I was in the hospital for a month as they did upper and lower GI"s with the hideous barium, laxatives, enemas, more imaging, stool samples blood work, but where was the tumor? There has to be a tumor..... I was in a bad way, literally starving to death despite having access to food. One morning the doctor asked me to follow him to a treatment room, so I shuffled along in my gown and tube socks. He patted an exam table and said "hop up here, head down butt up" and I did as asked. The nurse squeezed an entire tube of KY onto his gloved hands and I was lubricated, you know where, and while peeping from between by legs I saw the doctor take something that looked like a big glass syringe and as he said "deep breaths and relax" in it went, which hurt pretty bad, then he pulled back on the plunger thing and oh my gawd, the pain. In my mind I saw those little green plastic army men stabbing me with bayonets and I begged the SOB to pull the thing out. He said for some reason the damn thing, whatever it was, was not working anyway so mercifully he pulled it out.
I breathed a sigh of relief then felt the assenfuego coursing down and out, no way to stop it. The doctor was standing right behind me and I yelled "Doctor!! Look out!!" and then BBBBLLLLLAAAAATTTTT all over his chest. His white doctor coat was covered, so was his tie and shirt. He just stood there looking down at the mess as the nurse ran away as the smell was pretty bad. I started laughing.
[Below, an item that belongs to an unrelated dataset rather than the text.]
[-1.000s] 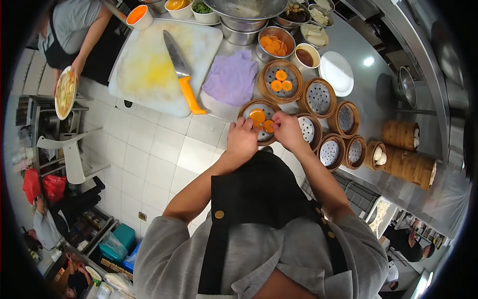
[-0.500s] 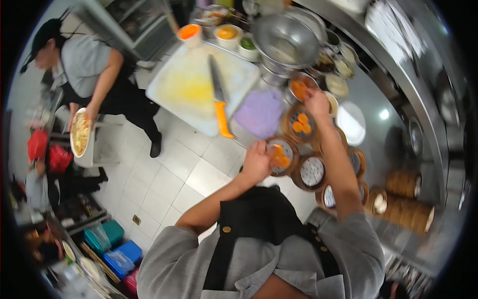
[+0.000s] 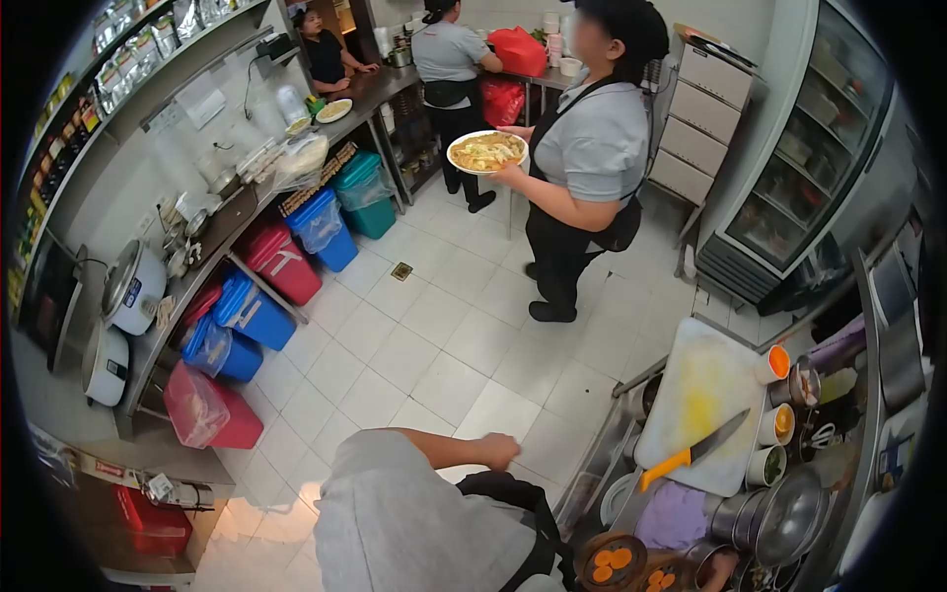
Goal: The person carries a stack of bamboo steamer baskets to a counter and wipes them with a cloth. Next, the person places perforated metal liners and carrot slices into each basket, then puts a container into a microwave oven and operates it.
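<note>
My left hand [image 3: 500,451] is held over the floor, away from the counter, with its fingers curled in. Whatever it may hold is hidden. Only a small part of my right hand [image 3: 722,568] shows at the lower edge, beside a metal bowl [image 3: 696,555]; its fingers cannot be made out. Orange round slices, looking like carrot [image 3: 619,557], lie in a round steamer basket [image 3: 592,580]. More orange slices [image 3: 659,579] sit in a second basket next to it. A purple cloth [image 3: 673,515] is spread just above the baskets.
A knife with an orange handle [image 3: 667,468] lies on a white cutting board [image 3: 735,380]. Tubs [image 3: 774,426] and large metal bowls [image 3: 792,518] stand beside it. A co-worker [image 3: 597,148] holds a plate of food [image 3: 487,152]. Bins [image 3: 321,232] line the left counter.
The view has swung left and up, bringing bins, shelves and more people into sight. My left hand has left the basket; the counter now lies at the lower right.
</note>
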`<state>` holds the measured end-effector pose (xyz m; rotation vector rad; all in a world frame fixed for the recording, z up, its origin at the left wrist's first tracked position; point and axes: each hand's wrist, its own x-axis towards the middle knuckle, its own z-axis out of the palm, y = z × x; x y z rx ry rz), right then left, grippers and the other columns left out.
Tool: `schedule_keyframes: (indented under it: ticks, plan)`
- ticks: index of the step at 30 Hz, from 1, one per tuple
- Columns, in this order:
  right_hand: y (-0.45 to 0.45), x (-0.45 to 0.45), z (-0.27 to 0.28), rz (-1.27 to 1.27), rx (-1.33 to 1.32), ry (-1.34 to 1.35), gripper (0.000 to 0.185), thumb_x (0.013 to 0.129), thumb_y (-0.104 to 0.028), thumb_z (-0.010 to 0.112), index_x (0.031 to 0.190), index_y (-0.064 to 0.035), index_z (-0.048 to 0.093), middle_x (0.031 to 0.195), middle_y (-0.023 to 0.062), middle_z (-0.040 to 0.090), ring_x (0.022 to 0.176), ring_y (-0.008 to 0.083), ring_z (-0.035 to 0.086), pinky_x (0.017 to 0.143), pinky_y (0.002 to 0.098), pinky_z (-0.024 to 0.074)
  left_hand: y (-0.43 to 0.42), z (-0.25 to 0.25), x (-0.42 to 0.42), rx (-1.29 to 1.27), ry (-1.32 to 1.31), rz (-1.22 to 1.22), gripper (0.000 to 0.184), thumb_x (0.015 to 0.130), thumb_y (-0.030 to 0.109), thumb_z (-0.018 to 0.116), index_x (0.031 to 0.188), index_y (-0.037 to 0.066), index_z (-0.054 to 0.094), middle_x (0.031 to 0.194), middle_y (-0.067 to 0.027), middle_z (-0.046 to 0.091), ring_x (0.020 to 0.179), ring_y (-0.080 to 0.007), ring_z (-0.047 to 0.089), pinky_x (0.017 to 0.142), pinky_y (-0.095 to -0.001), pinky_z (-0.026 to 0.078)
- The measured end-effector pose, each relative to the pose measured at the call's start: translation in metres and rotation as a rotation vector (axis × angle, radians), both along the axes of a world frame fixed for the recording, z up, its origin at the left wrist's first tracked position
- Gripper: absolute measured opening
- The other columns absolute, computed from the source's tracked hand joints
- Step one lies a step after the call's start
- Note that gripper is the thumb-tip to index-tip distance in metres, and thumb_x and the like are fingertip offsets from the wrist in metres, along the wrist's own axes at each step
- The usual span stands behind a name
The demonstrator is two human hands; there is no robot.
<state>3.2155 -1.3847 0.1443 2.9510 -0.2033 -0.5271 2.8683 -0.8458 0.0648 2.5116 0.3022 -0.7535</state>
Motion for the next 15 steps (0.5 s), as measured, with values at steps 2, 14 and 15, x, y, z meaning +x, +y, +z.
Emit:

I could not help it, I just laughed and laughed.
After another month of more assenfuego and starvation and one foot in the grave, a different doctor in a different hospital did a biopsy of my duodenum and diagnosed Celiac Disease. My aspirations for a military career ended that day as Celiac is one of the medical conditions that the military will not take, no exceptions. I think the diagnosis and being told "NO" is a reason I took up mountain climbing, scuba and skydiving. Maybe, who knows. Once on a gluten free diet, which was tough to do back in 1977, my intestines slowly healed and weight came back and has not stopped.